Port side view showing the damage sustained by the USS Cole on Oct. 12, 2000, after a terrorist bomb exploded during a refueling operation in the port of Aden, Yemen. DoD photo.

SAN DIEGO -- The next attack by Islamic State militants may be directed at a Navy ship, retired Adm. James Stavridis said Wednesday.

Speaking at the AFCEA West conference in San Diego, the former Supreme Allied Commander Europe for NATO and current dean of the Fletcher School of Law and Diplomacy at Tufts University said the organization of violent extremists was likely to target the maritime domain in the near future.

"We have an organization that has demonstrated they are highly innovative and I don't rule out a Cole-like event," he told Military.com, referring to the 2000 terrorist bombing of the guided missile destroyer Cole by a Sudanese as-Qaida affiliate.

Stavridis said he expected the Islamic State in Iraq and Syria, or ISIS, to target U.S. civilian and military assets in the maritime domain in an effort to humiliate and gain profit.

"I'm surprised [Islamic State militants] have not as yet moved into the maritime world and gone after cruise ships, which I think are a logical and lucrative target for them," he said. He recalled the 1989 hijacking of the Naples-based cruise ship Achille Lauro by Palestinian militants and the subsequent murder of Jewish-American passenger Leon Klinghoffer.

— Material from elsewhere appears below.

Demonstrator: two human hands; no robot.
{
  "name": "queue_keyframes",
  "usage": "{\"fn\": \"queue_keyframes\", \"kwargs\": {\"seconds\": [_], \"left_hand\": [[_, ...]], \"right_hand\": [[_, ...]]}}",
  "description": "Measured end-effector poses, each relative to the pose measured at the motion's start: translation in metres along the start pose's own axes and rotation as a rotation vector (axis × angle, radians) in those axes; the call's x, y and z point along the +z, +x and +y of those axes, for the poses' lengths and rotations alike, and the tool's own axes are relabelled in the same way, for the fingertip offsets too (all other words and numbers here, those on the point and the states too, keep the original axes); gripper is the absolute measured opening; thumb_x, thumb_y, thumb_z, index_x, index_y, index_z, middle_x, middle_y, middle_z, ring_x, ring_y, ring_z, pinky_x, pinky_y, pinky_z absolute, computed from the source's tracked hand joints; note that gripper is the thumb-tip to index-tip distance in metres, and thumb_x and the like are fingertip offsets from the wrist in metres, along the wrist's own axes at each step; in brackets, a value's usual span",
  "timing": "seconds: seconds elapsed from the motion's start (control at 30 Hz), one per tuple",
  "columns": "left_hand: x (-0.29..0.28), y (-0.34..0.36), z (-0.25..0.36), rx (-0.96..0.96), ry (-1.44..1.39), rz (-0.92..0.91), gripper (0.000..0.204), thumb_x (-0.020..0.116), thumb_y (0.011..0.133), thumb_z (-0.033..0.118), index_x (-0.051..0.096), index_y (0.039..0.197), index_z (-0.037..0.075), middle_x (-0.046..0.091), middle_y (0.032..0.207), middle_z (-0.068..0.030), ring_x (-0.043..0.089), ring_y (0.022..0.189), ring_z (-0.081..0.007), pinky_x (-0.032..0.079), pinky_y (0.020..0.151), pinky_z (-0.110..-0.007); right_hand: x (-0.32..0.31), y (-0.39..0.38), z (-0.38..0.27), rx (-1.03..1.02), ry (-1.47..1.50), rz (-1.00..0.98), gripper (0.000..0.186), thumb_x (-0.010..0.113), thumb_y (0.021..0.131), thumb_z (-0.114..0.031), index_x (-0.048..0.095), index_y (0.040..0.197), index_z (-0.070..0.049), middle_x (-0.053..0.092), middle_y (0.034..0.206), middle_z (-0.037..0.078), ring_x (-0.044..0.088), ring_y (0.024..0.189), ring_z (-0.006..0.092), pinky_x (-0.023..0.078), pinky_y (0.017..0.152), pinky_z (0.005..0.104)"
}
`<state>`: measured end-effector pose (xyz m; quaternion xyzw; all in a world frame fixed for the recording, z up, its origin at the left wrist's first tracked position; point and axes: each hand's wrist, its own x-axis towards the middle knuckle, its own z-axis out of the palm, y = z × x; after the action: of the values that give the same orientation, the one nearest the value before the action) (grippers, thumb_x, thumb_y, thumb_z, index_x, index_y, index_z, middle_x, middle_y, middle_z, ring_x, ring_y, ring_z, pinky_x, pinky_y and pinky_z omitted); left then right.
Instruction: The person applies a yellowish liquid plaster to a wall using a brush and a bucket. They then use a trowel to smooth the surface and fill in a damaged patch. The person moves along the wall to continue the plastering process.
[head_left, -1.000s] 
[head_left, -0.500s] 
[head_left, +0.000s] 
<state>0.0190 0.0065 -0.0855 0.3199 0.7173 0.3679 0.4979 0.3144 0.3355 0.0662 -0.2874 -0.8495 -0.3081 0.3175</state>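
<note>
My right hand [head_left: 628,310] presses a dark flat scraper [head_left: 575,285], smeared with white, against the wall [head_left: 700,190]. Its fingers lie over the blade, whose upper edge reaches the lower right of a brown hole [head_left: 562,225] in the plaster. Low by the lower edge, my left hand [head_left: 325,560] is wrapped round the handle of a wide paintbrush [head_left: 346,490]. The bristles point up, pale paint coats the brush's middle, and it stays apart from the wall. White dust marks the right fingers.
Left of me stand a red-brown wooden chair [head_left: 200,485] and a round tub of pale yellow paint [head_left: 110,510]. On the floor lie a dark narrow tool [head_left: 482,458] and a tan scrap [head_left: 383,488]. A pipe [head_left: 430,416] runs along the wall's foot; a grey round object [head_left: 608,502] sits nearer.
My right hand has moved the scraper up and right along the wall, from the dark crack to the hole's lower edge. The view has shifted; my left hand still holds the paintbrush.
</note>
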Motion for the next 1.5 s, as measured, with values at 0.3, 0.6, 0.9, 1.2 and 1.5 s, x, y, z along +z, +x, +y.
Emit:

On the military front, Stavridis said the Navy needed to address increasing cyber vulnerabilities that might make ships targets for ISIS.

"I think we see an organization that would love to capture an American sailor or two," he said. "I think of our crews as they go ashore as extremely vulnerable in small groups. I think the Islamic State would love the symbolic aspect of going after a ship at sea."

Perhaps counterintuitively, Stavridis said he saw ships as most vulnerable when they were first getting underway and going out to sea, not when they were pier-side or out on the open ocean.

"If I were an Islamic State planner, that's what I would be looking at," he said.

While Stavridis said there were multiple global threats that kept him up at night and that North Korea, with its proved nuclear and ballistic capabilities and erratic young leader, was perhaps at the top of the list, he warned against underestimating the power of the Islamic State.

"They're different because they raise money like a machine and they're experts at branding and marketing," he said, noting that few had heard of the extremist organization even a few years ago. "Now the [IS] flag is the most downloaded image on the World Wide Web."

The financial well for the organization, however, may be drying up amid the ongoing air and ground strikes, according to multiple news reports. A shortage of cash is forcing the militant group to cut back on salaries of fighters in its stronghold of Raqqa, Syria, the Associated Press reported on Wednesday.